- Directed by: Godfrey Reggio
- Written by: Godfrey Reggio
- Produced by: Steve Goldin Rory Johnston
- Cinematography: Graham Berry
- Edited by: Miroslav Janek
- Music by: Philip Glass
- Release date: April 20, 1991;
- Running time: 28 minutes
- Countries: United States Italy
- Language: None

= Anima Mundi (film) =

1991 Italian–American documentary

Anima Mundi (also known as The Soul of the World) is a 1991 Italian-American short documentary film directed by Godfrey Reggio.

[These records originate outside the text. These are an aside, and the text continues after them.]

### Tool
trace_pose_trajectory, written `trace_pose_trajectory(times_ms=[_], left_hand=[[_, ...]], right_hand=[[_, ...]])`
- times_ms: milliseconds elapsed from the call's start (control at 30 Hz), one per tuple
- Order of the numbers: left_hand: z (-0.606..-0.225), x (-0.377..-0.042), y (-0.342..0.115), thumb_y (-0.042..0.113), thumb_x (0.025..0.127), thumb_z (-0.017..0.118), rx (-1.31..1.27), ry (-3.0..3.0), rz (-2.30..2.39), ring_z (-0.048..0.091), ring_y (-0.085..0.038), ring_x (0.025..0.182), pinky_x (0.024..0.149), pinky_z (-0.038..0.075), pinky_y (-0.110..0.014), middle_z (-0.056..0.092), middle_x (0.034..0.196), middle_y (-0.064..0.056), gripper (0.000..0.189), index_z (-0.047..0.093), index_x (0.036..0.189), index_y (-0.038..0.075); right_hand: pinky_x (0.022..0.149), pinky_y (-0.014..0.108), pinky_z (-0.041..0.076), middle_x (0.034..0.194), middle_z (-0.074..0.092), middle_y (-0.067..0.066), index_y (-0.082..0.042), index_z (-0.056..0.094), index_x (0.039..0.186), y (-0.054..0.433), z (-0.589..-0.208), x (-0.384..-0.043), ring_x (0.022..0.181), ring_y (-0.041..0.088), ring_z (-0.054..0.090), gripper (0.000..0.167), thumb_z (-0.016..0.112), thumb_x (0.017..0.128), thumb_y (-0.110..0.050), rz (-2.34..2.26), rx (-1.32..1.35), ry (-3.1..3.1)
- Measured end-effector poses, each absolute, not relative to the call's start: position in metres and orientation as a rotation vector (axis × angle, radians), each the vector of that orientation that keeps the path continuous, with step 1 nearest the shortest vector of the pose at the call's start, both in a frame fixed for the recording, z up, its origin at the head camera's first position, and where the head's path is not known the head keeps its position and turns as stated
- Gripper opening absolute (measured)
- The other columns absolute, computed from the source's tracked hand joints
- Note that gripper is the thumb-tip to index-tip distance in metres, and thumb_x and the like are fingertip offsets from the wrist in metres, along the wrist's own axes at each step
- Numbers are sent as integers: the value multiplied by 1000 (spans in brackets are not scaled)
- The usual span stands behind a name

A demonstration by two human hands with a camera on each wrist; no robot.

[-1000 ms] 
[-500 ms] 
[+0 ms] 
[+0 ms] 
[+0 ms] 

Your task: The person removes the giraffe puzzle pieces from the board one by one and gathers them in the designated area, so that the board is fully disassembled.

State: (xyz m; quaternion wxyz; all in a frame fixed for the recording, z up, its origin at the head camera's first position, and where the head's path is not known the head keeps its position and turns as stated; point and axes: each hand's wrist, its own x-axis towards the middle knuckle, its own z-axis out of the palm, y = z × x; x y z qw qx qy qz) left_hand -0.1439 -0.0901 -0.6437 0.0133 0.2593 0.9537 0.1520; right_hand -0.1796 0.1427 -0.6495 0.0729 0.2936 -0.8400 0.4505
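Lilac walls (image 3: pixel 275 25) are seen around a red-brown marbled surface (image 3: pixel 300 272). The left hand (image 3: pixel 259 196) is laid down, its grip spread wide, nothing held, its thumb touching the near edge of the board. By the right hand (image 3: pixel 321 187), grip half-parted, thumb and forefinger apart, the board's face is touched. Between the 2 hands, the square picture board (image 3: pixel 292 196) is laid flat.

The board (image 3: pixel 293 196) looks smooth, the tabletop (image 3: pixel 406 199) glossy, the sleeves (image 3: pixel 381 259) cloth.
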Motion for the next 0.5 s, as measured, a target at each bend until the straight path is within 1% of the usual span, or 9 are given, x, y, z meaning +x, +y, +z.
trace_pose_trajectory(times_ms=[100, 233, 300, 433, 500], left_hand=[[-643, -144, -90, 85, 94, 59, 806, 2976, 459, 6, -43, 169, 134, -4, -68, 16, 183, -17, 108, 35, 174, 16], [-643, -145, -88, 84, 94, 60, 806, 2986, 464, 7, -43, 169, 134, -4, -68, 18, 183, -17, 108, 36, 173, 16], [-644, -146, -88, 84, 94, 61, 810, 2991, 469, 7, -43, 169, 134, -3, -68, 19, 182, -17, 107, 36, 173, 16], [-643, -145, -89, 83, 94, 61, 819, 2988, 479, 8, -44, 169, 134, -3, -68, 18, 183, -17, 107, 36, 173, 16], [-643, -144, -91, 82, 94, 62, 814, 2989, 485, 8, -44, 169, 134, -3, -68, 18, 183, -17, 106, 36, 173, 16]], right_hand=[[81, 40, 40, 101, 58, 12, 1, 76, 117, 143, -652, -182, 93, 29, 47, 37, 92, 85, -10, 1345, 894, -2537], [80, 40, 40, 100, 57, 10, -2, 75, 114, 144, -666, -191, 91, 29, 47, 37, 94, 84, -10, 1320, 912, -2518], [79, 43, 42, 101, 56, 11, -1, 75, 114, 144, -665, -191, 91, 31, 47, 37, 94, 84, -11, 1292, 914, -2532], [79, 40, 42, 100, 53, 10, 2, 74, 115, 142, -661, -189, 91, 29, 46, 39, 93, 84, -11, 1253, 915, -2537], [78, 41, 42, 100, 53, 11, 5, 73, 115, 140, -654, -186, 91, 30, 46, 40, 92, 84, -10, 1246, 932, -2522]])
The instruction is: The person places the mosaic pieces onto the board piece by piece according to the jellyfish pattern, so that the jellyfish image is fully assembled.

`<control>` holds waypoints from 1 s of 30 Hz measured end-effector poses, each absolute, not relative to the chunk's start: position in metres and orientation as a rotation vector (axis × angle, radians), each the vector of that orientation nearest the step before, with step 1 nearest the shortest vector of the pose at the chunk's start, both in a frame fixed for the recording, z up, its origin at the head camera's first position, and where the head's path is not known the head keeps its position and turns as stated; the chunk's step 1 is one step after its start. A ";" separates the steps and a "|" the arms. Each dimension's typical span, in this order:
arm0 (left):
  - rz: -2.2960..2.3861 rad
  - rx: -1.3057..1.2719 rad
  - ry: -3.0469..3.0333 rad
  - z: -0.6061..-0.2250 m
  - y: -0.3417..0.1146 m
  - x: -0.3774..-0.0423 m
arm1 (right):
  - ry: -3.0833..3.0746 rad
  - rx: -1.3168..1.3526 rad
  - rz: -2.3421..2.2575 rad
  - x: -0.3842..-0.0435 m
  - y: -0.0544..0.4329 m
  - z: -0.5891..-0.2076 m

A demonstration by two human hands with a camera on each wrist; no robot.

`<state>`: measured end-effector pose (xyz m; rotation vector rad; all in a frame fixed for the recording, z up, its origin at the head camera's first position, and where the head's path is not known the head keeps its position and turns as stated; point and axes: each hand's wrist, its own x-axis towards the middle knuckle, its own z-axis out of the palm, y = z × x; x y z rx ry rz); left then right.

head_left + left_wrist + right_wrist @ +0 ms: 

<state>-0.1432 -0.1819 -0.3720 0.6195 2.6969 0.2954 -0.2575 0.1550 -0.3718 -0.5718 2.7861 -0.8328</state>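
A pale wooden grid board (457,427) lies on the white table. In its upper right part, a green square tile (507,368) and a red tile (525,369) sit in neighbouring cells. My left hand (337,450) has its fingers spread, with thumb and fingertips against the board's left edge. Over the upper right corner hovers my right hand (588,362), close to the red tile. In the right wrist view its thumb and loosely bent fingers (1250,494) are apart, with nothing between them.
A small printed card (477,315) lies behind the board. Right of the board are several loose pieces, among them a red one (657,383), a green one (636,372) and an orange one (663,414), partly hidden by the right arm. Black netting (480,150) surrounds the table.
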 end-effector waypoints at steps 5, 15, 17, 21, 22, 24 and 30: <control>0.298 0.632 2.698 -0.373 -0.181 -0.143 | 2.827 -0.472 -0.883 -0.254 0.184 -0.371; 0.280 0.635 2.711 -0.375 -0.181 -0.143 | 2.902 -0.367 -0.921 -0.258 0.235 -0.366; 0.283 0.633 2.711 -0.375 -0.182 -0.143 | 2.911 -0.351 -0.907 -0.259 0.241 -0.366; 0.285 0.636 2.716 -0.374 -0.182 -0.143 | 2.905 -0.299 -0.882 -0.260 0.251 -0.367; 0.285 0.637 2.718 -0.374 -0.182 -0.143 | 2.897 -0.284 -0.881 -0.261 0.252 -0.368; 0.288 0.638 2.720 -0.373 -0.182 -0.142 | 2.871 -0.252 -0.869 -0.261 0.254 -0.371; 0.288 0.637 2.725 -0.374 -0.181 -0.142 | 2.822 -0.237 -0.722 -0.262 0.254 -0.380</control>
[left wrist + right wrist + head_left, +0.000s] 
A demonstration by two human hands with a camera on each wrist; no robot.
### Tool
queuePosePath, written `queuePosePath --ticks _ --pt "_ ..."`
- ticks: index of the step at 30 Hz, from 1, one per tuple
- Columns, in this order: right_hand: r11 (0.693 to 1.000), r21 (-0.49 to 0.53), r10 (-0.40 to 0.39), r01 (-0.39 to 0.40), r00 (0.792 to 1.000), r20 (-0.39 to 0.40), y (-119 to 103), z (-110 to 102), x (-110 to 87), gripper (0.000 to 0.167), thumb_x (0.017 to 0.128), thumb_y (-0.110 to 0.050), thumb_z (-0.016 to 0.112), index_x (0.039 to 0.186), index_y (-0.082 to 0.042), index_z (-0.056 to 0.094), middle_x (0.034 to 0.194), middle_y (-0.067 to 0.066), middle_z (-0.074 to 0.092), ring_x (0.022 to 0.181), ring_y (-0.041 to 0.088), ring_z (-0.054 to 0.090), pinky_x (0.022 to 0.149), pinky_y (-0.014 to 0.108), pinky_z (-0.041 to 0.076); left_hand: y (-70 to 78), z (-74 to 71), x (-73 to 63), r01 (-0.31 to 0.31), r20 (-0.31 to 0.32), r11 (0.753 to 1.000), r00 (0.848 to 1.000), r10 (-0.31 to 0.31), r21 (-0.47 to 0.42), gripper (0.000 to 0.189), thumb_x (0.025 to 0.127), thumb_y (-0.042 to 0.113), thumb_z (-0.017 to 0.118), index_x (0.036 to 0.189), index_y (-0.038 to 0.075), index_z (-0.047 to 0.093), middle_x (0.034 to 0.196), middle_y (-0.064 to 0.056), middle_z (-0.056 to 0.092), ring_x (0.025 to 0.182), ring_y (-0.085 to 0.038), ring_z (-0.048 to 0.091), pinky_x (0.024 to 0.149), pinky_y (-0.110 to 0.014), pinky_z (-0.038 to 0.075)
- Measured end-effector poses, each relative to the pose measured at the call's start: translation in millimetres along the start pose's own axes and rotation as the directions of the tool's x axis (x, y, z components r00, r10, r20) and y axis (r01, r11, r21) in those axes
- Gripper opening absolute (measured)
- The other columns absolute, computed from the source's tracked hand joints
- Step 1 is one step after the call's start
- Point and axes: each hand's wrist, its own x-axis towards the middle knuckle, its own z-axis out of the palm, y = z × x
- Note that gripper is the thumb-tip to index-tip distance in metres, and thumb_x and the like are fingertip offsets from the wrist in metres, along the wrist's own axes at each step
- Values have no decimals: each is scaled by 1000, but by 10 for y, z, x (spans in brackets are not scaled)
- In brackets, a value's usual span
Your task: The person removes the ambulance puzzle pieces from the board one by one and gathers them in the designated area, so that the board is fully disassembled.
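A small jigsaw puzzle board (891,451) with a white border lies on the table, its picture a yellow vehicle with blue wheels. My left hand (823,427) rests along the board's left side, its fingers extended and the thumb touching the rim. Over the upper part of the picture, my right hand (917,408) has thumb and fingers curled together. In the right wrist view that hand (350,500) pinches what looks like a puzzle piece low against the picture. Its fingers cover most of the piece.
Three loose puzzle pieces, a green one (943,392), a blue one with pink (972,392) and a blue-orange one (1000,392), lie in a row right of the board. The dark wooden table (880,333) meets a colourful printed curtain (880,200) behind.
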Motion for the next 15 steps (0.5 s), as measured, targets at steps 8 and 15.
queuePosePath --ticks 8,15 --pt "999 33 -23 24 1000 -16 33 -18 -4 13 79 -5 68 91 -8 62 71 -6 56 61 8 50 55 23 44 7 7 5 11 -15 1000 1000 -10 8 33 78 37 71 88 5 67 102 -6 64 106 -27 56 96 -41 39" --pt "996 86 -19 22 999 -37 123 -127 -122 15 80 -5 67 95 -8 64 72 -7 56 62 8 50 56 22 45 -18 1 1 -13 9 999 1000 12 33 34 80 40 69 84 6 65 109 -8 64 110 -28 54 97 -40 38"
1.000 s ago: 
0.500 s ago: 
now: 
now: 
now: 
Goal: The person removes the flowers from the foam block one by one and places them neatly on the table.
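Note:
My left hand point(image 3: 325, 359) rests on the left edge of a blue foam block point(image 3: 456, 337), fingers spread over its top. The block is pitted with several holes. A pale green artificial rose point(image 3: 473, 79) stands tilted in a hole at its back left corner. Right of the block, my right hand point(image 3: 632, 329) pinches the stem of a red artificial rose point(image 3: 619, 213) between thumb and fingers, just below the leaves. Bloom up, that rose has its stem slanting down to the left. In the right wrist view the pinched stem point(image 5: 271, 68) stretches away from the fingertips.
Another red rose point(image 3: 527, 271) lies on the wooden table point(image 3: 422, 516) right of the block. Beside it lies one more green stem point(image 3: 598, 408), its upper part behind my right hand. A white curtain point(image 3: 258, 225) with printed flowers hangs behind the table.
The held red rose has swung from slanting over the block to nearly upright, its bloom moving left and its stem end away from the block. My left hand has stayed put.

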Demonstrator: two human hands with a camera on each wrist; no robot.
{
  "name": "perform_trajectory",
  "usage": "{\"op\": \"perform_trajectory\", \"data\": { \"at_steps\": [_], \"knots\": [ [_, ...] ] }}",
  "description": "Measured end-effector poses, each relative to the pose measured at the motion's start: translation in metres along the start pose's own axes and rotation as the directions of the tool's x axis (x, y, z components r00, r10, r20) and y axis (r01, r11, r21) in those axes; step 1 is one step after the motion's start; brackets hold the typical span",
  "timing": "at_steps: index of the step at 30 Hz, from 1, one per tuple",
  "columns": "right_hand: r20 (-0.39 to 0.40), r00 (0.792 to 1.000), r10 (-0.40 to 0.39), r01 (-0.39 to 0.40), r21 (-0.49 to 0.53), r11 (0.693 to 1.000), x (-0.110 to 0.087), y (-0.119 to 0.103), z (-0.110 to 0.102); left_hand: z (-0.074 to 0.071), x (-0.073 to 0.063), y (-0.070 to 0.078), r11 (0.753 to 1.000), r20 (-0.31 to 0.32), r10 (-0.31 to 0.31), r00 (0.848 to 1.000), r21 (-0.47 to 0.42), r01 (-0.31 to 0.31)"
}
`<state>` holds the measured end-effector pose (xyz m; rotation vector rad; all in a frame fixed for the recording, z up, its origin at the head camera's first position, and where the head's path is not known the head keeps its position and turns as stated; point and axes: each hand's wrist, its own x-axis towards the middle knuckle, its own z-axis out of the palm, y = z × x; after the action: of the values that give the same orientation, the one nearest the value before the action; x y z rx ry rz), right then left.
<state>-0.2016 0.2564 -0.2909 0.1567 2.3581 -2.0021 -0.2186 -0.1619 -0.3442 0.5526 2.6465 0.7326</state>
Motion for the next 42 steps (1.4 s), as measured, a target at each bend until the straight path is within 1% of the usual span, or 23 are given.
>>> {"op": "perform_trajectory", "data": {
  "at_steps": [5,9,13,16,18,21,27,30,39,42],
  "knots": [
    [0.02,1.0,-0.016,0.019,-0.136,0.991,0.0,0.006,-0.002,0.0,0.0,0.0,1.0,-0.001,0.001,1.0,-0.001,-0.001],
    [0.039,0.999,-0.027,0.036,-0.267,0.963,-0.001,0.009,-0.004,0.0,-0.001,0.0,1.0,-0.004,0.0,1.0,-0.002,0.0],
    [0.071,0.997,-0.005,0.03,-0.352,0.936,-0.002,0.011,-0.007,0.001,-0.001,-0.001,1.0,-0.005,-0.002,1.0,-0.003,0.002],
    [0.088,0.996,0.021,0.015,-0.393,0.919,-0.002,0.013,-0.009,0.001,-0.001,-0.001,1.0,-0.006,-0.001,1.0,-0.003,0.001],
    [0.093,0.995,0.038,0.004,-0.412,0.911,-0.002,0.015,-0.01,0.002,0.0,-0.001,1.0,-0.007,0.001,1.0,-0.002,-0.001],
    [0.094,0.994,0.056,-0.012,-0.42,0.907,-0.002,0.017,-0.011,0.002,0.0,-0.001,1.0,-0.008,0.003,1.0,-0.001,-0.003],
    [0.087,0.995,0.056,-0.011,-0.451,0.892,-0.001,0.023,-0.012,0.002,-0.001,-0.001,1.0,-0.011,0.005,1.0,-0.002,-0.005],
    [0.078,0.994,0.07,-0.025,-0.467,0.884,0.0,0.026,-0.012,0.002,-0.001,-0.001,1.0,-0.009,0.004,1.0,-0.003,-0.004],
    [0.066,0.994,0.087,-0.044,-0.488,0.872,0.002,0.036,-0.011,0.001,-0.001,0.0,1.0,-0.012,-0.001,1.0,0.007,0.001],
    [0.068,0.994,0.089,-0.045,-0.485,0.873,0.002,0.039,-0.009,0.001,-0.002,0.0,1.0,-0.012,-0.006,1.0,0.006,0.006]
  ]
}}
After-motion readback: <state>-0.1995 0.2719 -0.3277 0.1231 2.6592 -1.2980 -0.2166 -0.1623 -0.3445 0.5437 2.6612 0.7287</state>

The film focuses on the world of nature and wildlife, particularly jungles, sealife, and insects.

==Production==
Anima Mundi was commissioned by Italian jewellers Bulgari for use by the World Wide Fund for Nature in their Biological Diversity Program.

==Music==
The film was scored by Philip Glass, who also worked with Reggio on Koyaanisqatsi (1983), Powaqqatsi (1988), and, later, on Naqoyqatsi (2002). Anima Mundi features many of the techniques from the Qatsi trilogy, but it is not considered to be directly related to the series.
Two tracks from the soundtrack, "Living Waters" and "The Beginning," appeared on the soundtrack to the 1998 film The Truman Show.

==Home media==
Anima Mundi was released on the Criterion Collection alongside the Qatsi trilogy on December 11, 2012.